Il y a à peine quelques semaines, la question des îles Malvinas est revenue au premier plan de l'agenda international. L'Organisation des États américains (OEA), le Comité spécial de décolonisation des Nations Unies (C24) ainsi que les États parties et associés du Mercosur ont réitéré leur appel à l'Argentine et au Royaume-Uni afin qu'ils reprennent les négociations en vue de la résolution pacifique de leur différend de souveraineté.
Ce soutien renouvelé offre l'occasion de réfléchir sur une cause qui traverse notre histoire, définit notre présent et dialogue avec l'avenir de notre Nation.

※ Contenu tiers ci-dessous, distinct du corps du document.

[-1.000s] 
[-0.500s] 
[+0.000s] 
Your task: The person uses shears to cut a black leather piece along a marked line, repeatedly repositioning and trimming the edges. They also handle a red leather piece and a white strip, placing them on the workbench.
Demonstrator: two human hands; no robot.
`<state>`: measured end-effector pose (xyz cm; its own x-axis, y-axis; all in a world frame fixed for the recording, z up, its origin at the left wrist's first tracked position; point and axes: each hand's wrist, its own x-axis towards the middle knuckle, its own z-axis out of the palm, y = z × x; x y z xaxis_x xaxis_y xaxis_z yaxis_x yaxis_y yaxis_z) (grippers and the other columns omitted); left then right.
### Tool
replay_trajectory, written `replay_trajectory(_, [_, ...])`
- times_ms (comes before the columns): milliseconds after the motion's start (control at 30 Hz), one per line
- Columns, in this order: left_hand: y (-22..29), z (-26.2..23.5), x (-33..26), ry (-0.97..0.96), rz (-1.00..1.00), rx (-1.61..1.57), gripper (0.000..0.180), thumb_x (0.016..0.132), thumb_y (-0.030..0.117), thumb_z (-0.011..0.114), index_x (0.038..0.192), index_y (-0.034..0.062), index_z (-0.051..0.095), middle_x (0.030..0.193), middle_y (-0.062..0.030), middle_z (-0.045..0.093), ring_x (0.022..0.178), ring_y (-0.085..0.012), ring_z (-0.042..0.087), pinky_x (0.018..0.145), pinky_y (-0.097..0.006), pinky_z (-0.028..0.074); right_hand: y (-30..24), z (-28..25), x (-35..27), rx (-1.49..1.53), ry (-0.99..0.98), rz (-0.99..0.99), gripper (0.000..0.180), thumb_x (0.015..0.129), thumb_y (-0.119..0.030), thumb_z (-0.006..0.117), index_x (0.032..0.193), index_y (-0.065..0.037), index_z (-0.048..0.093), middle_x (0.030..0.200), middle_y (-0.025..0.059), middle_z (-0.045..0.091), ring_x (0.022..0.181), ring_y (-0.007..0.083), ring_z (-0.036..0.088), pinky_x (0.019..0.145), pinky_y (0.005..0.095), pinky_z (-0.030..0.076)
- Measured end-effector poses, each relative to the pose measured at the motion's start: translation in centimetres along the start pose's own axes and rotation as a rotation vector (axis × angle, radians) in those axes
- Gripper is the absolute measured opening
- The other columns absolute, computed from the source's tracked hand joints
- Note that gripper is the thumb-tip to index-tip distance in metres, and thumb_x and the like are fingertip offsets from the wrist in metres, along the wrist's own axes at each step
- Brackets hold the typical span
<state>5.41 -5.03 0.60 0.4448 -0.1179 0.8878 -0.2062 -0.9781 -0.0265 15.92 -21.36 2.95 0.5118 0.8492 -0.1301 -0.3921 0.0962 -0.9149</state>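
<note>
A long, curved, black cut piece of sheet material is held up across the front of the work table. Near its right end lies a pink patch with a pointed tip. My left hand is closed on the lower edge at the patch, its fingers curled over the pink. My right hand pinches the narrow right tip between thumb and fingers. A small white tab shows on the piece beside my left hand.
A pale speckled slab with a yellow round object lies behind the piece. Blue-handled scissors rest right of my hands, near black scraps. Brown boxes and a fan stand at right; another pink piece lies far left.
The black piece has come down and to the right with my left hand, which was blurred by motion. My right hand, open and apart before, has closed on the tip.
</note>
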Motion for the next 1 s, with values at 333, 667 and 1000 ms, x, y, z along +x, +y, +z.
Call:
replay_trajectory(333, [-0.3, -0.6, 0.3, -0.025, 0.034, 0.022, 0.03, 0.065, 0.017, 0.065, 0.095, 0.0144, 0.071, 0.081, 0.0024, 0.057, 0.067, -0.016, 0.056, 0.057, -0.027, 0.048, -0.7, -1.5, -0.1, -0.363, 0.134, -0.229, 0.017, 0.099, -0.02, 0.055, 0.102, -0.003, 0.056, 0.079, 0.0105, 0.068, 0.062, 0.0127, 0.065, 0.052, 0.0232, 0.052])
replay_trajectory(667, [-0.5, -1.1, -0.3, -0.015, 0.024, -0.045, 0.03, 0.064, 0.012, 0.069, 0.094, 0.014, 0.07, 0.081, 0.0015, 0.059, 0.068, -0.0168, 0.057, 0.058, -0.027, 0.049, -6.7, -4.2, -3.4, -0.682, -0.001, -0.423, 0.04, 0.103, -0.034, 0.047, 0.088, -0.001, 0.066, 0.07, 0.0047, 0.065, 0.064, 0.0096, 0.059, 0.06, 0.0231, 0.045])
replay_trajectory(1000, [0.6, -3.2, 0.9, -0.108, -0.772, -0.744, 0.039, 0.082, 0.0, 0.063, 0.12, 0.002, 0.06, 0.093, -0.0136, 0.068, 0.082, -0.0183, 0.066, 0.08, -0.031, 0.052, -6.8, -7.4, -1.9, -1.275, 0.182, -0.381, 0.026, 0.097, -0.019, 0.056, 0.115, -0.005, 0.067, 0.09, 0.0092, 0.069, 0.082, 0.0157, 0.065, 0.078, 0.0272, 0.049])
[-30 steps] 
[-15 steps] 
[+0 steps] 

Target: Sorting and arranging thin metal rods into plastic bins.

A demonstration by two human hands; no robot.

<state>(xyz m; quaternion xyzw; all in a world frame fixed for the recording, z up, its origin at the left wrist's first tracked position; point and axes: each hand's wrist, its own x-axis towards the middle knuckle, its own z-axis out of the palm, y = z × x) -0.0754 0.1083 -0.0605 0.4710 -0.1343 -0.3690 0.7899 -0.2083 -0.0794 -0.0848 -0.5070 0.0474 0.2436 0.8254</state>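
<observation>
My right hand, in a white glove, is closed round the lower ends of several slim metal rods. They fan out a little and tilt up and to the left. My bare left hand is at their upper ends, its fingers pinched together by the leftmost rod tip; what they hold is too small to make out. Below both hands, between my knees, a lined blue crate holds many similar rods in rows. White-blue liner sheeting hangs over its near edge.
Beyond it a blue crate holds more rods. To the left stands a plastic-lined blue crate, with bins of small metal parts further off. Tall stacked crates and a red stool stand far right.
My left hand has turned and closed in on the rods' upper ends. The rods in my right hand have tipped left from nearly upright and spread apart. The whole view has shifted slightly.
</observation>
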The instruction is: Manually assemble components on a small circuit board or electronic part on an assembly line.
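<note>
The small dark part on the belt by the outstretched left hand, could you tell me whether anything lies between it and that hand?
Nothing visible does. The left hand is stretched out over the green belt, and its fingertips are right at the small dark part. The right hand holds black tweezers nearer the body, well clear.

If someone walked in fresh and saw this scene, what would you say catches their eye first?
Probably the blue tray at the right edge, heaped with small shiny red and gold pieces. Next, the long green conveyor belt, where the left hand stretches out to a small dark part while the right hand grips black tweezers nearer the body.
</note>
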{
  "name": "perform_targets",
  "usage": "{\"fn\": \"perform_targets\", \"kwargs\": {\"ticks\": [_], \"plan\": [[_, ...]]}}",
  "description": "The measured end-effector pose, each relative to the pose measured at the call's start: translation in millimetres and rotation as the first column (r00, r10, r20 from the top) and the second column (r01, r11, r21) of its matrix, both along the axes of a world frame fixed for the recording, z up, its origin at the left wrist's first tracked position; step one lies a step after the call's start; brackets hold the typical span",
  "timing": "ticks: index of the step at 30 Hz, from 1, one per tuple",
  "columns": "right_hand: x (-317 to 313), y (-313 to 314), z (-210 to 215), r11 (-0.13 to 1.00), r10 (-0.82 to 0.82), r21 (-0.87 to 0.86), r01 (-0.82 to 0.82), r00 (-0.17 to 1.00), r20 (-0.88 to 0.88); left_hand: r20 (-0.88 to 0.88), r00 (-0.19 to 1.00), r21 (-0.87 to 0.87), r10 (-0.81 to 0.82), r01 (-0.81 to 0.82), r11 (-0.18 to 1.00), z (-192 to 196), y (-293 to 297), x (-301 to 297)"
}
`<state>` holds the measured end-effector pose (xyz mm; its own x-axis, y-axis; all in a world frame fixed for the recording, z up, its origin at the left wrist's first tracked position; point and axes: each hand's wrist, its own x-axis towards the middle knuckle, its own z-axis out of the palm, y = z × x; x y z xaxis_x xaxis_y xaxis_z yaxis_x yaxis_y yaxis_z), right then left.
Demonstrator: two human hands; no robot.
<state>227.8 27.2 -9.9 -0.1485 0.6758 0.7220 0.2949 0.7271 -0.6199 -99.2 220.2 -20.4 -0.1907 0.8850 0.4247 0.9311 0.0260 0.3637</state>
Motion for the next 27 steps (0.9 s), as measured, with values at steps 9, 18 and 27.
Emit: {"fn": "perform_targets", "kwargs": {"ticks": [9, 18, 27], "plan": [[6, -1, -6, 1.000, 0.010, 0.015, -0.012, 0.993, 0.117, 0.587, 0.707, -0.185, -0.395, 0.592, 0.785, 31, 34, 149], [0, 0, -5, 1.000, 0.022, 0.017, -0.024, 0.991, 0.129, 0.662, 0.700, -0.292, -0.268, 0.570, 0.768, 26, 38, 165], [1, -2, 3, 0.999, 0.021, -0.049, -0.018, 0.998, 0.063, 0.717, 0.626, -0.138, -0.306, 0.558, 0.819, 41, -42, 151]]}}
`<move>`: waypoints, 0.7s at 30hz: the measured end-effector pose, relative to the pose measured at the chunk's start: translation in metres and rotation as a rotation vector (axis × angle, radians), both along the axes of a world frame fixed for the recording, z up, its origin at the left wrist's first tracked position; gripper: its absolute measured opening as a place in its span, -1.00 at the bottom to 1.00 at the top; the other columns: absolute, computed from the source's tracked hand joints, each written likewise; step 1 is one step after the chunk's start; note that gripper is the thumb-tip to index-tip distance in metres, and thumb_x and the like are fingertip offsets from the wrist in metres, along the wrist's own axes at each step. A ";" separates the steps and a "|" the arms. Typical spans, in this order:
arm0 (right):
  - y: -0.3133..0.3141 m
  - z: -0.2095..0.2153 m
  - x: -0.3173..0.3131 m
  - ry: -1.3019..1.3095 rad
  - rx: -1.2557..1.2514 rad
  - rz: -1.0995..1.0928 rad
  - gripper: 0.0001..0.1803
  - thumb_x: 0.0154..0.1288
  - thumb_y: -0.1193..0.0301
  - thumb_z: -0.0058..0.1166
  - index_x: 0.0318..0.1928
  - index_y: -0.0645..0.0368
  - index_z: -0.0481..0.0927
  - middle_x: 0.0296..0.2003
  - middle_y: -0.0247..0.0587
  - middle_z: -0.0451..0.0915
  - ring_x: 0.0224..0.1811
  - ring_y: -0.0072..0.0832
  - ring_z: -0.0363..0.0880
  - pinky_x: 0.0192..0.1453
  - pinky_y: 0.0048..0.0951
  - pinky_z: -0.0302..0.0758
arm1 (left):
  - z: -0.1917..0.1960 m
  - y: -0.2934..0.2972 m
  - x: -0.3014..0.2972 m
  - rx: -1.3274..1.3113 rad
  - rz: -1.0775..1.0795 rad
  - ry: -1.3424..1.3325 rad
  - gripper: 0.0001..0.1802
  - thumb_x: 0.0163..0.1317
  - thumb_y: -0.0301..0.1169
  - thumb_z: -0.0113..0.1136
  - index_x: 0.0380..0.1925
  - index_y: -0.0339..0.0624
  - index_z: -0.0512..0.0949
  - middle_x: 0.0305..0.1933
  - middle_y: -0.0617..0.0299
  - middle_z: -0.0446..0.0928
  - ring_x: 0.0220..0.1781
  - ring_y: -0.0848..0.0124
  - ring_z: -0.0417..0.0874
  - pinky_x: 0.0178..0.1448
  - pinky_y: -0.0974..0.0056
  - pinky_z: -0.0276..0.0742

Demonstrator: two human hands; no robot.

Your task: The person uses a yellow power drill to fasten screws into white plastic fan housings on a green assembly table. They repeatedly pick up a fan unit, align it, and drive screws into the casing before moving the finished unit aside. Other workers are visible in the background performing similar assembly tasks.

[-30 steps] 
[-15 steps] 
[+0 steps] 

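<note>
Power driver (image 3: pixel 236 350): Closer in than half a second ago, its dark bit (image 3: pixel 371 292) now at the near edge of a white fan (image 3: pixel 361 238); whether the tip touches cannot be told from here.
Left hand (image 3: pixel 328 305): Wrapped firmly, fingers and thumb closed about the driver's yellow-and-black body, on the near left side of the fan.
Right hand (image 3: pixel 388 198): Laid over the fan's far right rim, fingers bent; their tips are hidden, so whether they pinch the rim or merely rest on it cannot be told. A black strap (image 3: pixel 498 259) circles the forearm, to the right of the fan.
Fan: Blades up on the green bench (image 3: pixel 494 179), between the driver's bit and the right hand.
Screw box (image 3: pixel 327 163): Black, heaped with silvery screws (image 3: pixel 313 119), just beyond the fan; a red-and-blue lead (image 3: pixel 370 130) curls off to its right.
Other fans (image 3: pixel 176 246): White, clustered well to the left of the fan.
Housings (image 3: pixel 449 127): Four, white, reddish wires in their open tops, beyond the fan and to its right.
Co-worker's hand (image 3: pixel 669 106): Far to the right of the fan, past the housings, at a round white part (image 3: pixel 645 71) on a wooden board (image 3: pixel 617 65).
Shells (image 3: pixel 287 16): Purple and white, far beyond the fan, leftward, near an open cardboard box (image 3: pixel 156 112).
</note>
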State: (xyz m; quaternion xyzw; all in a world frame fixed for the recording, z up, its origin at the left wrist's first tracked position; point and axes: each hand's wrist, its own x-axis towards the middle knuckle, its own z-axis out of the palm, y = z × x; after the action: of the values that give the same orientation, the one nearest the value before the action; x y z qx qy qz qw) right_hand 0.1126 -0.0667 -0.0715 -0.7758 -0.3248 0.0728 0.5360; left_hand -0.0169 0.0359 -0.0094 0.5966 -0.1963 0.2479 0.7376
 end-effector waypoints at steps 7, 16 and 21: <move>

Chaque nouvelle déclaration confirme que la question des îles Malvinas demeure ouverte et actuelle. Elle nous invite également à nous demander ce que représentent réellement les îles Malvinas. La réponse dépasse naturellement toute commémoration.
Certes, les 2 avril et 10 juin constituent des dates majeures pour notre mémoire nationale. Pourtant, la responsabilité de protéger nos droits va au-delà du cadre des célébrations officielles. Les îles Malvinas sont une cause vécue au quotidien et cette conviction motive chacune des actions de notre politique étrangère.
Ce qui s'est passé à l'OEA et aux Nations Unies revêt une immense importance politique et diplomatique. Dans ces instances internationales, il a été réaffirmé sans ambiguïté qu'il existe un différend de souveraineté entre la République Argentine et le Royaume-Uni concernant les îles Malvinas, Géorgies du Sud, Sandwich du Sud et les espaces maritimes environnants, et que ce différend doit être réglé par des négociations bilatérales, des moyens pacifiques et conformément au droit international.
Si les résolutions ne suffisent pas, à elles seules, à donner une solution à cette controverse, leur valeur réside dans le fait qu'elles maintiennent vivante l'obligation de négocier, établie par les Nations Unies, et mettent davantage en évidence la décision du Royaume-Uni de continuer à ignorer ce mandat.
« L'histoire, le droit et le concert des nations convergent pour soutenir la légitimité de notre revendication »
Maintenir cette position exige un engagement constant. Chaque consensus obtenu est le fruit d'une diplomatie active, persévérante et techniquement solide. Ce travail se mène au quotidien. Il se construit. Il se défend. Depuis le ministère argentin des Affaires étrangères, nous portons la position nationale dans tous les forums multilatéraux, dialoguons avec les gouvernements de toutes les régions, exposons nos titres juridiques, expliquons pourquoi le principe de l'autodétermination ne s'applique pas à notre situation et consolidons un réseau de convergences qui maintient vivante une vérité essentielle : les îles Malvinas ne sont pas une cause isolée. L'histoire, le droit et le concert des nations convergent pour soutenir la légitimité de notre revendication.
Une cause juste
La question des îles Malvinas touche une corde sensible de notre Nation parce qu'elle dépasse la simple lecture d'une carte géographique. Elle incarne notre intégrité territoriale, notre projection océanique, notre condition bicontinentale, nos richesses et notre influence sur l'Atlantique Sud.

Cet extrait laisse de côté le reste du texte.